Colors of Your World Post-mortem
This is a post-mortem writeup for Colors of Your World.
This was my 20th (!) time competing in Ludum Dare, and my 12th time working together with xellaya. The theme was "Sacrifices must be made", and we ended up making a platformer called "Colors of Your World", where you sacrifice colors from your world to gain abilities to progress through the game. It's a bit reminiscent of Celeste in its gameplay.
Scores
Overall: 27rd (4.190 average from 81 ratings) Fun: 30th (4.127 average from 81 ratings) Innovation: 573rd (3.076 average from 81 ratings) Theme: 762nd (3.089 average from 81 ratings) Graphics: 81th (4.367 average from 81 ratings) Audio: 6th (4.423 average from 80 ratings) Mood: 39th (4.196 average from 81 ratings) Average Score: 3.92
At this point I'm not really sure what to make of scores or rankings anymore, as they're a bit of a crapshoot and we've been trending pretty consistently. Our innovation and theme scores were not particularly high this time, as our gameplay was not really novel, and our incorporation of the theme was hit-or-miss. Some people really appreciated the take we had on the theme, while others were disappointed that the theme tied into the narrative but not the gameplay mechanics themselves (which we opted not to do), so it was more of a personal perference thing. Regardless, these scores are really nothing to complain about.
Level Design (Small Scale)
I don't want to launch into an extended treatise on platformer level design, but I do want to point out a few things:
Matt Thorson's GDC talk on Level Design in Celeste is an amazing runthrough of some really key aspects of good design, particularly the idea that each screen (and each "world" or "level") should be focused around a certain "story". This was a guiding principle for me as I designed the screens and worlds for Colors of Your World.
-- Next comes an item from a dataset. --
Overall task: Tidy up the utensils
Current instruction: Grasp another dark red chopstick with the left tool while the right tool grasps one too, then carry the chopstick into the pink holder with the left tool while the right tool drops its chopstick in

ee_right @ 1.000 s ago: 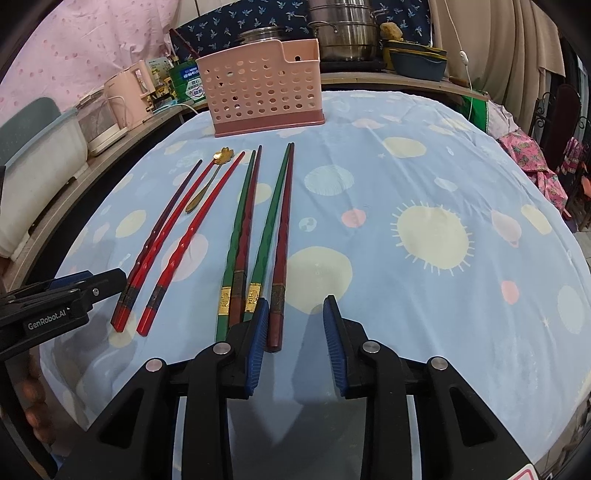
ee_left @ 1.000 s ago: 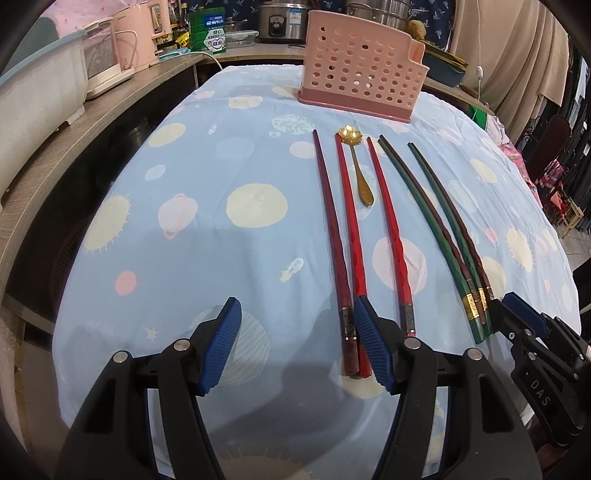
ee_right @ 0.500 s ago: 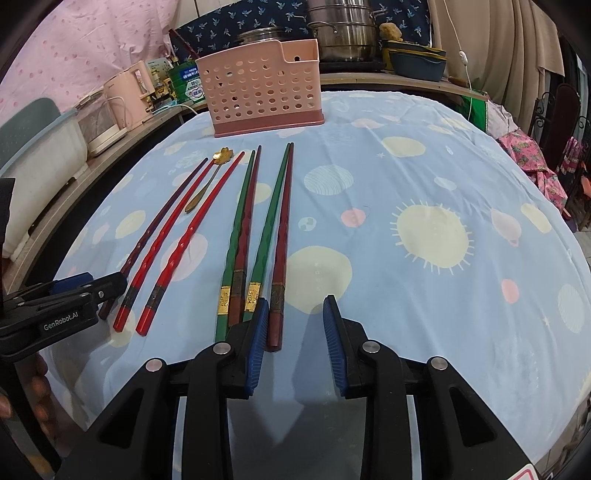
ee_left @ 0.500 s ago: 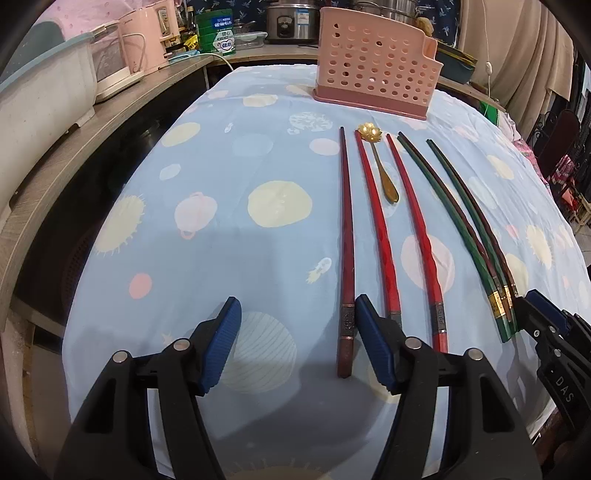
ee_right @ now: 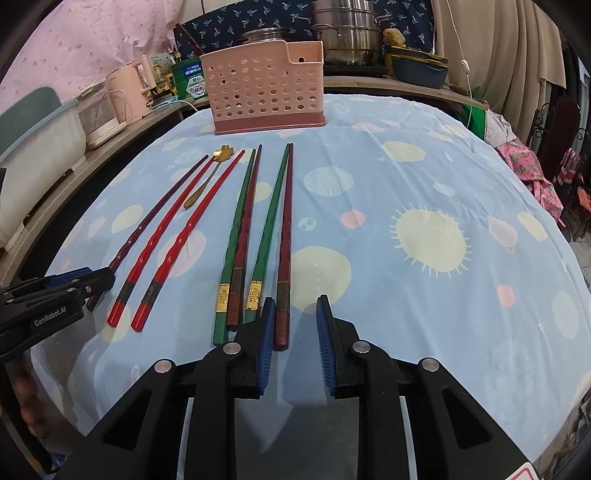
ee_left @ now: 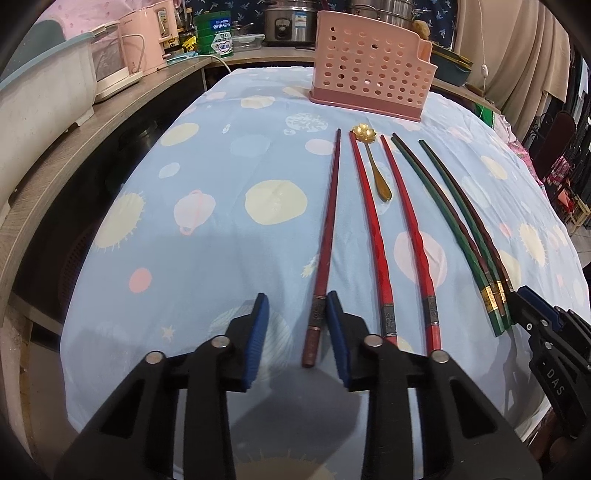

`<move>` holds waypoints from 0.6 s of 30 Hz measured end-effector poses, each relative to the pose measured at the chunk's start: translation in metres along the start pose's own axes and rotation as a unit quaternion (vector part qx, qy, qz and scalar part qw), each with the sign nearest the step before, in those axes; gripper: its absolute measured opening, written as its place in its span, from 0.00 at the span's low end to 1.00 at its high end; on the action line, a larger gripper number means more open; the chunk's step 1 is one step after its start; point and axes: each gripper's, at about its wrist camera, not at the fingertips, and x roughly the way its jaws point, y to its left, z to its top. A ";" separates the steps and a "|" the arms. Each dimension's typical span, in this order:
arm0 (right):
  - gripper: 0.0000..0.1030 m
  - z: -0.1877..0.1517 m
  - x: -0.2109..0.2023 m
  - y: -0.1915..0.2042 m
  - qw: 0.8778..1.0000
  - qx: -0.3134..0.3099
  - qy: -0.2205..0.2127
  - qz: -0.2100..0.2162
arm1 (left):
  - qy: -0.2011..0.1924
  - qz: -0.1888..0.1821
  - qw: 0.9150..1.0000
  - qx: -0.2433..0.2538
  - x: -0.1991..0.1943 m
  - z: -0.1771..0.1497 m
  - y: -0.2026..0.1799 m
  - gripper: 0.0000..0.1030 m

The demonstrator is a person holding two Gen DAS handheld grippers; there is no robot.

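A pink perforated holder (ee_left: 369, 85) (ee_right: 264, 92) stands at the far side of the blue cloth. Before it lie several chopsticks in a row, red ones and green-and-brown ones, plus a gold spoon (ee_left: 373, 162) (ee_right: 207, 181). My left gripper (ee_left: 297, 332) is closing with the near end of the leftmost dark red chopstick (ee_left: 319, 280) between its fingers, close to the right pad but not pinched. My right gripper (ee_right: 295, 332) is closing too. The rightmost brown chopstick (ee_right: 283, 288) ends between its fingers, next to the left pad, without being clamped.
A wooden counter (ee_left: 110, 122) along the left carries a pink kettle (ee_left: 147, 37), a white tub and tins. Steel pots (ee_right: 347, 33) and a blue dish stand behind the holder. The right half of the cloth (ee_right: 443, 229) bears no utensils.
The left jaws have narrowed a lot, and the dark red chopstick's near end now lies apart from the red one, between the fingers. The right jaws have narrowed slightly.
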 end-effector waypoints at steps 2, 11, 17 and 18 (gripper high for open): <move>0.12 0.000 0.000 0.001 1.000 -0.003 0.000 0.000 | 0.002 -0.010 1.000 -0.004 -0.001 0.000 0.002 0.15; 0.07 -0.001 -0.009 0.001 1.000 -0.005 -0.004 0.004 | 0.009 -0.031 0.999 -0.015 -0.010 -0.001 0.007 0.07; 0.07 0.010 -0.028 -0.001 1.000 0.005 -0.029 0.013 | -0.013 -0.031 0.999 -0.022 -0.033 0.009 0.013 0.07; 0.07 0.012 -0.031 -0.002 0.999 0.008 -0.033 0.015 | -0.017 -0.032 0.999 -0.024 -0.038 0.011 0.014 0.07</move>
Screen 3-2, for instance, is trying to teach the player the different ways to combine their new wall climbing ability with their previously acquired dash ability:
The gap in the very beginning of this screen is there to remind the player to think about dashing. (The previous screen was focused completely on the wall climbing, so dashing might not be in the forefront of their mind.)
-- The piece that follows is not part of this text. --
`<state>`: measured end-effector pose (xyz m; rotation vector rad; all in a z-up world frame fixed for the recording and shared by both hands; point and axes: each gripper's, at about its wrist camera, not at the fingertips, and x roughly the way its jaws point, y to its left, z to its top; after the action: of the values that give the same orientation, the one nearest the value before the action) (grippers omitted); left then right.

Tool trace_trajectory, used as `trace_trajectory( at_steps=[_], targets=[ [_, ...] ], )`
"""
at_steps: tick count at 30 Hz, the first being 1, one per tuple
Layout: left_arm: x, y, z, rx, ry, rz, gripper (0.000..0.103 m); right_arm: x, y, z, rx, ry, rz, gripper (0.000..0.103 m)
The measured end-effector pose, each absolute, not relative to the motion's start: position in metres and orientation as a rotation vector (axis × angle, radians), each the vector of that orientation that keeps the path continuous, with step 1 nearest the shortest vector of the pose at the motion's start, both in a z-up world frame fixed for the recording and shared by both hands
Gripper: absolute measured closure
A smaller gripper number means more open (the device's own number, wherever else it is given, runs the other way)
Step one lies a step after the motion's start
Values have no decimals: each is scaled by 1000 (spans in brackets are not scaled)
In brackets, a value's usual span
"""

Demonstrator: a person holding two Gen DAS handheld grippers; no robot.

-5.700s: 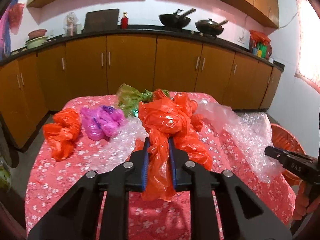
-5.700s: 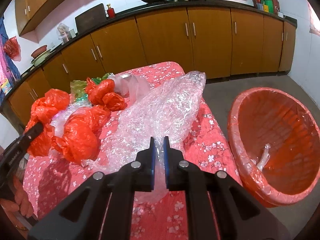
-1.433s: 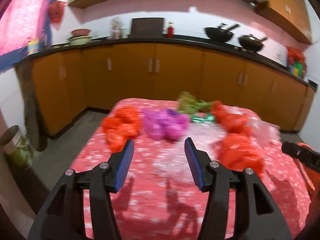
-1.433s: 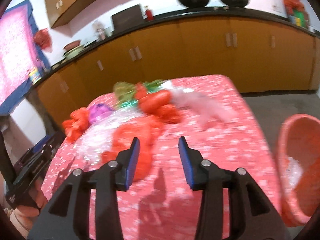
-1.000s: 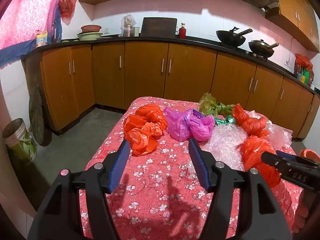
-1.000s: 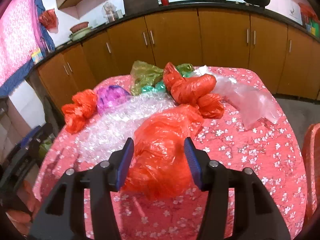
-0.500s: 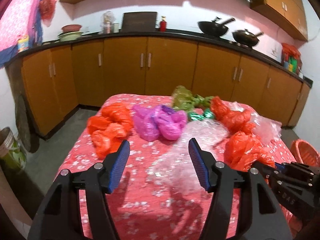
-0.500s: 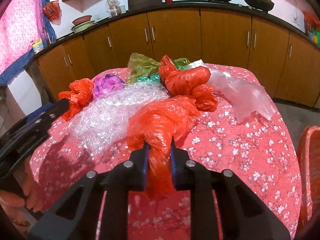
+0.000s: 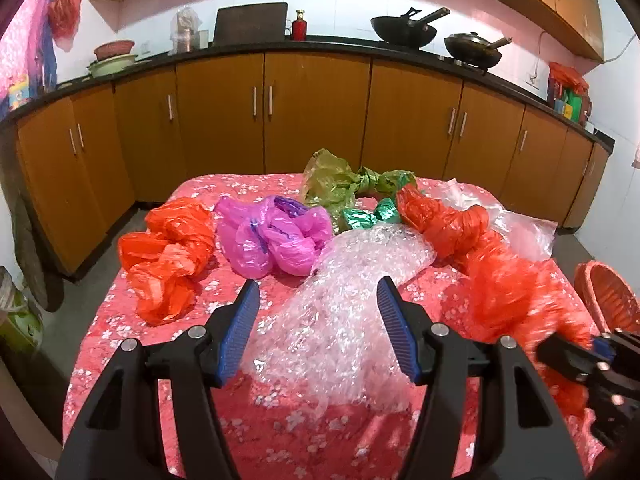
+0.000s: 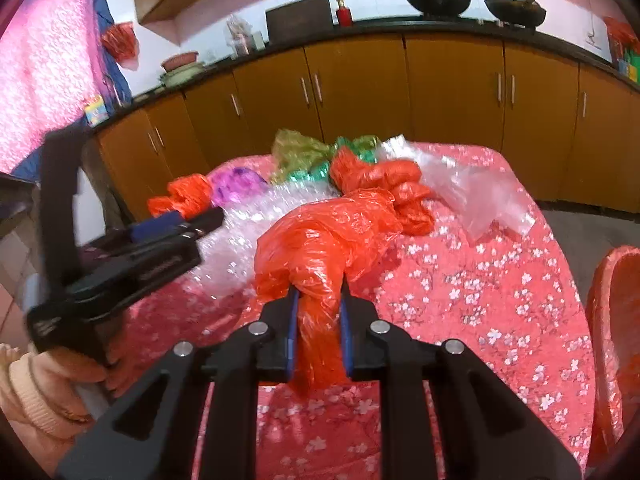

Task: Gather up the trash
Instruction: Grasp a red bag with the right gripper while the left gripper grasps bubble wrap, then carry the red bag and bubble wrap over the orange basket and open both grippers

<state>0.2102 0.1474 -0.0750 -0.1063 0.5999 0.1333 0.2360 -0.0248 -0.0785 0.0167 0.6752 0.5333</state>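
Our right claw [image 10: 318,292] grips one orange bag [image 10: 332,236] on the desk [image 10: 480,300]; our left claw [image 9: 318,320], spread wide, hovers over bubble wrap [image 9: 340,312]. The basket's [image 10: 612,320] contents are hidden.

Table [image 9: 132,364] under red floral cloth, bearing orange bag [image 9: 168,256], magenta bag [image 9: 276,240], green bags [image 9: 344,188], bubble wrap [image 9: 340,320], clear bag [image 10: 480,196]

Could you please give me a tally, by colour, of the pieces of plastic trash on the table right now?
Orange-red bags: 3 (left one, knotted one, one in the right gripper)
Pink-purple bag: 1
Olive-green bag: 1
Shiny green wrapper: 1
Clear bubble wrap: 1
Clear bag: 1
Total: 8
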Motion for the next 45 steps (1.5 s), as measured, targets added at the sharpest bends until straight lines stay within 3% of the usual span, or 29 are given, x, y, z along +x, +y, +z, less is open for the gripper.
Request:
trace_trajectory(
  at_steps=[15, 23, 26, 45],
  targets=[
    [236, 146, -93, -112, 717, 84, 40, 250, -70, -69, 104, 643, 387, 85],
    [239, 141, -95, -95, 739, 54, 78, 249, -75, -69, 115, 641, 366, 85],
    [236, 140, -94, -89, 728, 56, 85, 246, -75, -67, 115, 635, 360, 85],
    [189, 112, -36, -84, 599, 3, 89, 214, -112, -38, 136, 569, 299, 85]
  ],
)
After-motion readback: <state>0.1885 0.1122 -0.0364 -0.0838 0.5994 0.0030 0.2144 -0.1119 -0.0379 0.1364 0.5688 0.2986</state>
Next we have a dash jump into a wall climb, followed by an opportunity to wall jump:
And then the final part of the screen is an opportunity for the player to put it all together and learn the practice of dash jumping after climbing up a wall:
Level Design (Large Scale)
You'll also notice that each of the three worlds in the game have a pretty formulaic structure that goes something like this:
First, a couple of screens that teach you how to use a newly gained ability:
Second, a couple of screens introducing and then featuring a new obstacle:
Third, a couple of screens introducing and then featuring a different obstacle:
And finally, a couple of screens combining the two types of obstacles in an interesting and challenging way:
This is essentially a take on "4 step level design", and not only did it give each world a nice sense of progression, but it also made it much easier for me to figure out what kinds of screens I needed to come up with.
2D Platformer Physics
2D platforming has been around for a long, long time, yet I still routinely see very mediocre platforming physics, especially among games made using Unity. In Colors of Your World I think we were able to create an engine that is both responsive and fun to move around in, and most of that is due to some strong guiding principles for programming platformer physics.
Use a Fixed Timestep
Using a variable timestep leads to variations and nonreproducibility, especially when applying gravity and jump height on a per-frame basis (numerical integration/Euler approximation instead of calculating the exact integral). That means each time you jump, your character could end up at a different height depending on the exact frame update durations! Fortunately, Unity makes this easy to do -- just put all of your physics code in FixedUpdate() functions and they'll be called using fixed timesteps.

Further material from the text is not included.